Many editing operations can be made more efficient and accurate using some of the functions in the editing environment.
Snapping
Snapping is one of the easiest ways to more accurately position new vertices and segments, as well as when you're moving features. Snapping can help establish exact locations in relation to other features. When snapping is turned on, your pointer will jump, or snap to, edges and vertices when your pointer is near them. This means the pointer is within the snapping tolerance. Snapping can help you with many editing operations; for example, creating polygons that do not overlap or have gaps between them or placing a point exactly along an existing line.
Feature Construction and Edit Vertices toolbars
The Feature Construction and Edit Vertices toolbars provide quick access to some of the most commonly used commands when editing.
The Feature Construction toolbar appears near your pointer when you are digitizing segments once you have placed the first vertex in a sketch. The toolbar is semitransparent so you can see the map under it, although it becomes opaque when you rest your pointer over the toolbar.
If you want the Feature Construction toolbar to appear anytime you are sketching, you need to enable it on the Editing Options dialog box. Click the Editor menu and click Options. On the General tab, check Show feature construction toolbar.
If you want to display the Feature Construction toolbar only when you need it, you can press the TAB key to show it temporarily. For example, to create a parallel segment, press the TAB to display the Feature Construction toolbar, click Constrain Parallel, and close it or press TAB again to hide the toolbar.
The Edit Vertices toolbar appears on-screen whenever either the Edit tool or the Topology Edit tool are active and you are editing the vertices of a feature or topology edge. It contains tools for selecting vertices, adding and deleting them, and working with an edit sketch.
Shortcut menus and keyboard shortcuts
The shortcut (context) menus for many tools, especially the feature construction tools, provide commands that help you place vertices and segments more easily and accurately.
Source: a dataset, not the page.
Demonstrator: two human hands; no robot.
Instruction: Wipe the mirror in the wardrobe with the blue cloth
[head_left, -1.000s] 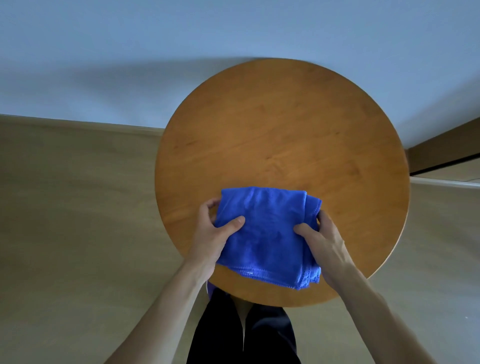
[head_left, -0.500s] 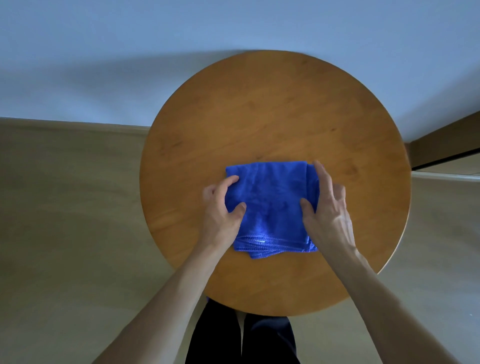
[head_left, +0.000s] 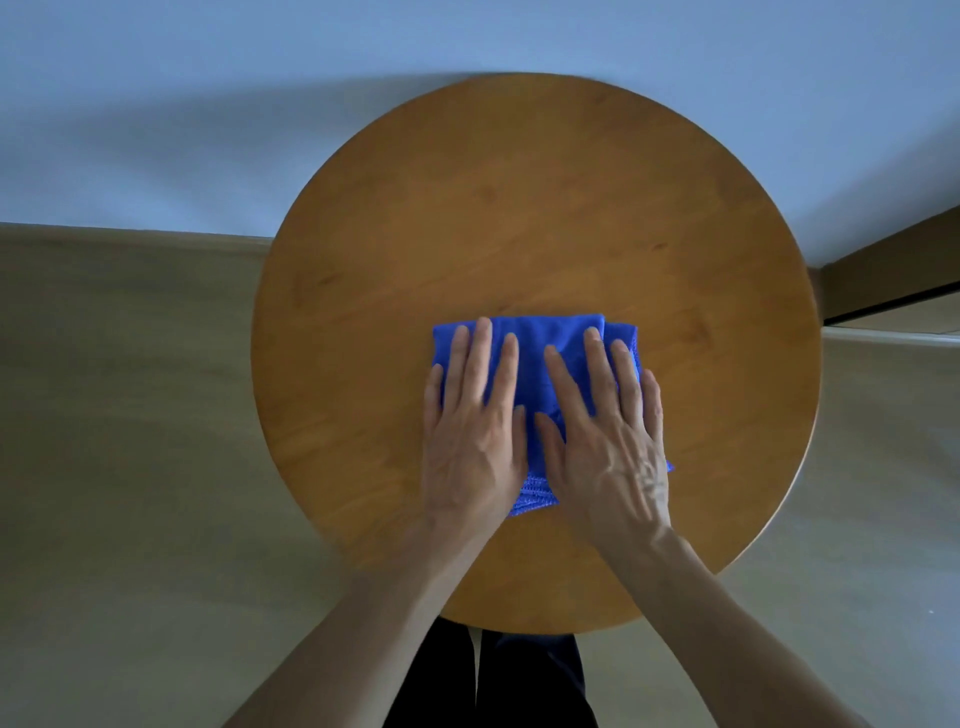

You open a shortcut menu by right-clicking the map with a particular tool.
Many editing functions have keyboard shortcuts associated with them, including those on the shortcut menus. If you learn some of the most common shortcuts, you can minimize the use of your mouse and speed up your edits. For example, with a construction tool active, you can press the F6 key to quickly enter the coordinate location of the point or vertex you want to place. You can also switch to a different editing tool or quickly change to a navigation tool to zoom or pan the map by pressing different keys.
Entering measurements in units different from the map units
Sometimes you might need to enter lengths or other measurements in units different from your map units. In many dialog boxes throughout the editing environment that require you to enter a distance value, you can specify values in different units of measure by simply typing a unit abbreviation after the number. For example, if your map units are feet, by default, ArcMap will assume any distance values you enter are in feet. However, you can simply add m after your input value so ArcMap knows the value you entered is actually in meters.
Distance unit abbreviations only work when your data frame uses a projected coordinate system rather than a geographic coordinate system.
Using basemap layers effectively
When editing, you can incorporate basemap layers into your map to increase productivity. If you have a complicated map, such as a water utility network containing many detailed features and underlying background layers, you can spend a lot of time waiting for the map to refresh whenever you pan or zoom. You can minimize this by creating a basemap layer containing the contextual reference layers that you are not editing, such as imagery or streets.
Caching data for better performance
When you are editing data in a geodatabase, especially an enterprise geodatabase, you might want to turn on the feature cache, which allows temporary storage of geodatabase features from a given map extent in the desktop computer's memory. Building a feature cache can reduce the load on your network and the geodatabase since ArcMap accesses this information from your computer's RAM, reducing the number of queries the client needs to execute on the server.
Opening additional windows
You can also use additional windows in ArcMap—magnifier, overview, and viewer windows—to get different views of your data, which can help when editing. You can get a closer view of a small area without changing the map extent (magnifier window), see the full extent of your map (overview window), or get an independent view onto the map (viewer window). For example, a magnifier window can be turned on before or during the creation of new features and modification of existing features. You can click the heading of the magnifier window and drag it while holding on to the same sketch or modification already in progress. Viewer windows can be used on computers with dual monitors, so you can open and maximize the viewer window on the second monitor to provide a large-scale view of the area currently being edited. Editing can be performed in both displays and graphic feedback shown while your edits appear simultaneously on both displays.